The most likely origin for the male dataset was placed somewhere in sub-Saharan Africa (figures 1a and 2a; table S2 in the electronic supplementary material; R2=0.20, F2,102=12.84, p<0.001), in accordance with previous analyses (Manica et al. 2007; von Cramon-Taubadel & Lycett 2008). The model included only the linear and cubic distances from the origin, while climatic variables were not part of the best model. As the curvature defined by the cubic relationship seemed to be mostly affected by two populations from Patagonia, we repeated the whole analysis without these outliers. The area encompassing the most likely origins did not change markedly (figure 1b), but the best model this time included only the linear term of the distance polynomial (figure 2b; R2=0.21, F1,101=27.22, p<0.001). As for the full dataset, no climatic variable was included in the best model. Repeating the analyses on the smaller dataset of female crania gave similar results. While the area of possible origins is broader than that for males (not surprisingly, given the small sample size), the best model included only the linear geographical distance (figure 1b and 2c; table S3 in the electronic supplementary material; R2=0.28, F1,37=14.44, p<0.001) (figure 1b and 2c). A population from Kenya with extreme phenotypic diversity did not fit the general pattern. However, the removal of this population did not affect the goodness of fit of the relationship (figure 1b; R2=0.28) nor the likely origin (figure 2d). Removing from the male dataset, the populations living in extremely cold regions did not affect the results, returning a similar R2 with a minimal model comprising only linear and cubic distance from the origin (R2=0.20, F2,90=11.46 p<0.001).

Figure 1.

Figure 1

Plot of within-population phenotypic variance versus geographical distance from the best centre of origin for (a) males and (b) females. The solid line refers to the best fit for the complete dataset while the dotted line refers to the dataset without outlier populations. Populations are represented by circles, with outliers highlighted by a filled circle.

Figure 2.

Figure 2

Maps showing the likely area of origin of the out-of-Africa expansion for (a) the full male dataset, (b) the male dataset excluding the two outlier populations from Patagonia, (c) the full female dataset and (d) the female dataset excluding the outlier population from Kenya. Lighter colours represent better fits of the models to the data, and the area containing the most likely centre of origin is highlighted by a green line. The Americas (not displayed) did not contain any likely origin.

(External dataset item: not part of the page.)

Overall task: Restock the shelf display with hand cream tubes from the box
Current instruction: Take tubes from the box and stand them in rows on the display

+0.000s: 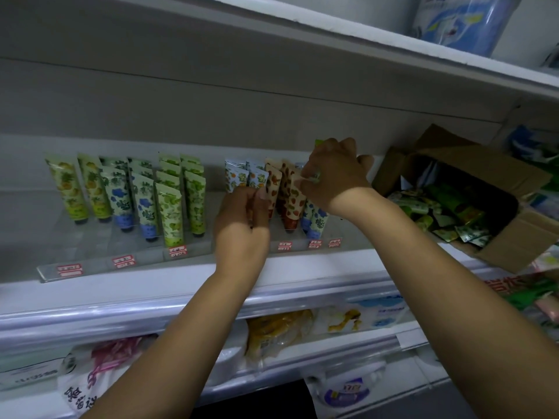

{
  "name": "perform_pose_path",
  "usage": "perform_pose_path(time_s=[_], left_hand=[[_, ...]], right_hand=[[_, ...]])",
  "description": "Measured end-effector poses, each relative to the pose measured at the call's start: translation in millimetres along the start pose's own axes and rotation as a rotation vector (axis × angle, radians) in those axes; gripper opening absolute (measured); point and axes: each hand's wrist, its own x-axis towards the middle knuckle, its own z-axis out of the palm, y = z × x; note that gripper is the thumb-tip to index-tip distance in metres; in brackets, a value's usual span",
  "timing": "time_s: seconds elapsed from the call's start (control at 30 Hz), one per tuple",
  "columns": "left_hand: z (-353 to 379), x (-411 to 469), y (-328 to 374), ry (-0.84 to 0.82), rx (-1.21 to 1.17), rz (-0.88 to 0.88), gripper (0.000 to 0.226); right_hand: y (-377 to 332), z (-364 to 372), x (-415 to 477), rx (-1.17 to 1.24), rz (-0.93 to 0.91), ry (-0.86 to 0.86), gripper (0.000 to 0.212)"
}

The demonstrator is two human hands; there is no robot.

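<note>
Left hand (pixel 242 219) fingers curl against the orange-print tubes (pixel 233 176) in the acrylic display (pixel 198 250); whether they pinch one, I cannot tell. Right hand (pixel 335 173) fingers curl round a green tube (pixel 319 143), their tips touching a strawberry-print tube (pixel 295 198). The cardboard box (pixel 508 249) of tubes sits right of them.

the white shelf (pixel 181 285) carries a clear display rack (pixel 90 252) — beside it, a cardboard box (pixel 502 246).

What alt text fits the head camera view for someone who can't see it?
Two arms reach into a clear shelf display of upright hand cream tubes; the left hand is at the blue-and-orange row, the right hand grips one in the red row. An open cardboard box of tubes sits at right.
</note>
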Motion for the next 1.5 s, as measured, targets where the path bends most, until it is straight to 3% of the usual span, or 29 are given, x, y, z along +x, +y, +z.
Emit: perform_pose_path(time_s=[0.27,0.47,0.57,0.7,0.8,0.9,1.03,1.1,1.27,1.4,1.5], left_hand=[[-0.5,-3.4,9.2,-0.022,0.087,0.103,0.025],[16.0,-9.5,42.2,-0.093,0.009,0.121,0.017],[38.1,-21.4,64.1,-0.186,-0.068,0.166,0.015],[85.1,-47.4,90.1,-0.435,-0.103,0.213,0.019],[112.2,-60.1,92.6,-0.69,0.138,0.25,0.033],[147.2,-65.5,89.7,-0.861,0.384,0.225,0.047],[187.5,-55.4,73.1,-1.003,0.493,0.041,0.052],[199.1,-53.0,66.9,-1.064,0.573,0.029,0.059],[202.8,-54.8,52.4,-0.875,0.487,0.098,0.037],[197.2,-51.5,44.1,-0.558,0.123,-0.15,0.02],[194.4,-51.4,44.3,-0.333,0.003,-0.188,0.016]], right_hand=[[11.4,-12.6,-3.1,0.203,0.011,0.084,0.016],[66.3,-18.4,-14.5,0.498,0.203,0.374,0.021],[107.9,-4.0,-32.8,0.588,0.355,0.314,0.023],[170.9,9.8,-80.5,0.672,0.661,0.25,0.019],[197.0,21.4,-98.8,0.696,0.76,0.199,0.017],[220.0,27.7,-115.6,0.739,0.799,0.203,0.018],[232.6,35.2,-122.8,0.768,0.767,0.205,0.025],[237.3,39.6,-123.3,0.744,0.708,0.202,0.03],[252.4,47.9,-111.4,0.709,0.563,0.141,0.026],[262.8,55.2,-85.2,0.716,0.533,0.084,0.029],[269.4,66.4,-65.7,0.626,0.465,0.037,0.038]])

The areas not investigated as possible origins are shown in grey.

(b) The most informative set of traits

Forward stepwise addition of single cranial traits and backward stepwise elimination from the whole set of traits returned the same combination of 10 cranial variables (figure 3; table S4 in the electronic supplementary material), which provide the best relationship between phenotypic diversity and geographical distance (R2=0.50, F2,102=50.86, p<0.001). This set of traits, when used for the female dataset, explained a very similar proportion of variance (R2=0.53, F1,37=41.76, p<0.001), suggesting that the same traits are informative in the two sexes (figure 4). We also repeated this analysis (table S5 in the electronic supplementary material) on a subset of 19 traits for which heritability is known (Carson 2006). Heritability was a good predictor of the ability of individual traits to recover a clear geographical pattern (heritability was negatively correlated to the order in which traits were selected by the forward stepwise procedure: Kendall's τ=−0.368, p=0.0286; figure S1 in the electronic supplementary material).

Figure 3.

Figure 3

Location of (a,c,e) highly informative traits in red and (b,d,f) less informative traits in green.

Figure 4.

Figure 4

Plot of within-population phenotypic variance versus geographical distance from the best centre of origin, for (a) males and (b) females. The phenotypic variance is calculated over the best combination of traits defined in males. The solid line refers to the best fit for the complete dataset while the dotted line refers to the dataset without outlier populations, which are highlighted by filled circles.

4. Discussion

Our direct test of what determines worldwide human within-population phenotypic variation clearly indicates that distance from Africa, and not climate, plays a role. These results might at first seem at odds with evidence that several traits have been influenced by climate. However, it is important to realize two things. First, selection can change the mean size of traits without affecting their variances. Second, while it is possible to find links between climate and individual traits (Manica et al. 2007), a single multivariate measure of phenotypic diversity should show little relation to climate unless the same climatic variables were affecting a large number of traits in a similar way.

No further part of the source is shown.